Exercise instructions:
Across the listing, tally the lines in which the word "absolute" occurs, then report the tally alone.

Dataset content:
·····

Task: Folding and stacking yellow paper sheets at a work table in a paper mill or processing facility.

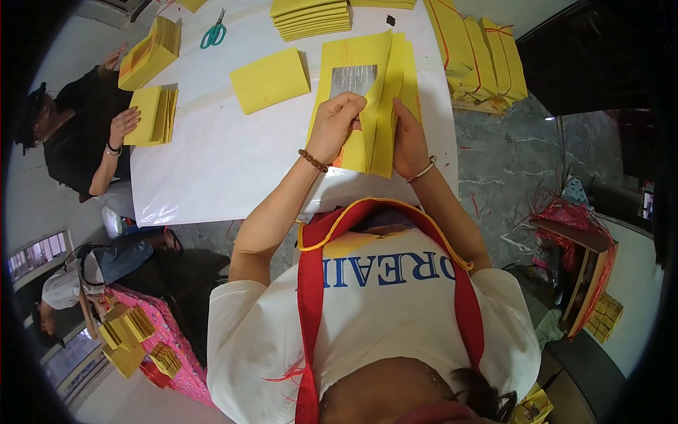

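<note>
Over the white table [191, 184], both hands work on a stack of yellow paper sheets [383, 106]. My left hand [337, 126] is closed, pinching the left part of a raised, bent sheet. My right hand [411, 143] grips the right edge of the upright sheets, its thumb toward me and its other fingers mostly hidden. Beneath the raised sheet lies a yellow sheet with a silver foil rectangle [346, 73] and orange marks. A folded yellow paper packet [270, 80] rests to the left of my hands.
Green-handled scissors [214, 35] lie at the far left, near a yellow paper pile [311, 20]. A co-worker's hand [125, 127] holds a yellow paper stack [152, 116] at the table's left edge. Tied yellow bundles [487, 60] stand beyond the right edge.
</note>
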The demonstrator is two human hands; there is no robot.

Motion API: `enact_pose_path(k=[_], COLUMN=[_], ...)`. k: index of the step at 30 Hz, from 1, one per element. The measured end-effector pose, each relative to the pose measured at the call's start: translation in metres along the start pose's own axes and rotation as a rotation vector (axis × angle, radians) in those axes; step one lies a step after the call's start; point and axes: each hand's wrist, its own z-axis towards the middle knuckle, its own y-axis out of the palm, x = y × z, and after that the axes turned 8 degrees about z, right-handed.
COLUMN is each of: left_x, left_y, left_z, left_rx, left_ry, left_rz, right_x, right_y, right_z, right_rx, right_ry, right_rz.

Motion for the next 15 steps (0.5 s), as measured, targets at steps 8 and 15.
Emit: enact_pose_path(k=[8, 15], left_x=[0.0002, 0.0008], left_y=[-0.0025, -0.0003], left_z=[-0.0021, -0.0031], left_rx=[-0.038, -0.025], left_ry=[-0.007, 0.001], left_rz=[-0.061, -0.050], right_x=[0.0011, 0.0005], right_y=[-0.0029, -0.0052], right_z=[0.0010, 0.0024], right_rx=[-0.042, 0.011], right_ry=[-0.007, 0.031], right_rz=[-0.059, -0.009])
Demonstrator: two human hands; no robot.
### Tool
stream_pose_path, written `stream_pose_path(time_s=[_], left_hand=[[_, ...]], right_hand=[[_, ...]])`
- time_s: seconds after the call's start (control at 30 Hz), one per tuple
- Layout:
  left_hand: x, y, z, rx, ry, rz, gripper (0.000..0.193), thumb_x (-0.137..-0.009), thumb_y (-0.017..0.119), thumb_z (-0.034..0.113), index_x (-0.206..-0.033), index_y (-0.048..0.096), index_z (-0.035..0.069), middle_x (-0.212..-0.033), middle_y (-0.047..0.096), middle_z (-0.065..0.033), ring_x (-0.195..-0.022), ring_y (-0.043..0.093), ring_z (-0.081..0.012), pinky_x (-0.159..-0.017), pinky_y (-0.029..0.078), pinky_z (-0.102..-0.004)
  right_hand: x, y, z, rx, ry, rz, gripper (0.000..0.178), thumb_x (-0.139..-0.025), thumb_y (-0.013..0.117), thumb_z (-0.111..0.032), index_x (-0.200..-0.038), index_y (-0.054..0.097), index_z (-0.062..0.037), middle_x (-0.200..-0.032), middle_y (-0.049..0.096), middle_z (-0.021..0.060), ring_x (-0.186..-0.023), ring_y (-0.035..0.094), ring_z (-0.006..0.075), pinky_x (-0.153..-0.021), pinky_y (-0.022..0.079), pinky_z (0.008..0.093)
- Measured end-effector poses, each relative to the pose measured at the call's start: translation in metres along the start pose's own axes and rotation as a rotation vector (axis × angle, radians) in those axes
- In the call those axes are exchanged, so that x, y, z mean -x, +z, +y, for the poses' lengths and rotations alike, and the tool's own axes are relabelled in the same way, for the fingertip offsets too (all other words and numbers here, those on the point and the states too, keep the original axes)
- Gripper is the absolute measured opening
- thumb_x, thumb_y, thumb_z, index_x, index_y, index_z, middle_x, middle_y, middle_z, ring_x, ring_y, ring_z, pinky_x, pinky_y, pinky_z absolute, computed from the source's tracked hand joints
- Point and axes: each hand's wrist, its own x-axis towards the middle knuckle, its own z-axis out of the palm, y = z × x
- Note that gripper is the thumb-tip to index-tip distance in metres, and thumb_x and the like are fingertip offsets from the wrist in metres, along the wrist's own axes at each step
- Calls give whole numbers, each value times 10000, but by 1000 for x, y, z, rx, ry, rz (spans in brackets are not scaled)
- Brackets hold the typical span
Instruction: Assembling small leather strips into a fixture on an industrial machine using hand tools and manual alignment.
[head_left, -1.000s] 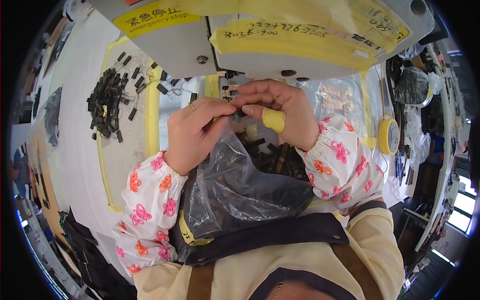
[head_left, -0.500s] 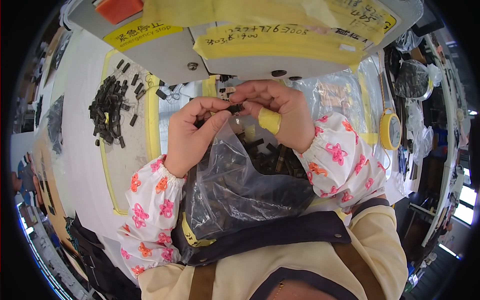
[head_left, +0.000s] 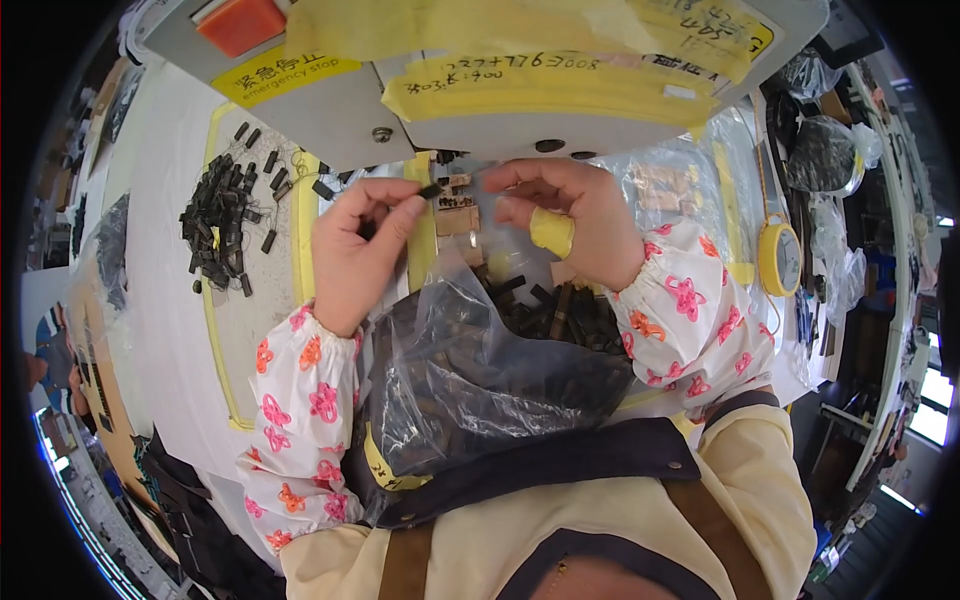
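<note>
My left hand (head_left: 365, 250) pinches a small black block-shaped part (head_left: 430, 190) between thumb and forefinger. To its right, my right hand (head_left: 590, 225) is half curled, thumb and forefinger apart, with nothing visible between them; yellow tape wraps its thumb. Between the hands lies a small copper-coloured fixture (head_left: 457, 205) under the machine's edge. Below them a clear plastic bag (head_left: 470, 370) rests against my body, with many similar black parts (head_left: 565, 320) showing at its opening.
A grey machine housing (head_left: 330, 135) with a red button (head_left: 240, 27) overhangs the work spot. On the left, black parts with thin wires (head_left: 220, 215) lie heaped on the table. Clear plastic sheeting (head_left: 690, 190) and a yellow round gauge-like object (head_left: 780, 258) are at the right.
My hands have moved apart: the left went left with the black part, the right slightly right, its fingers opening. The copper-coloured fixture between them has come into view.
</note>
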Motion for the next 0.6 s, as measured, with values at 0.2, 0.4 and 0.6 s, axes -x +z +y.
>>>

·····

Solution:
2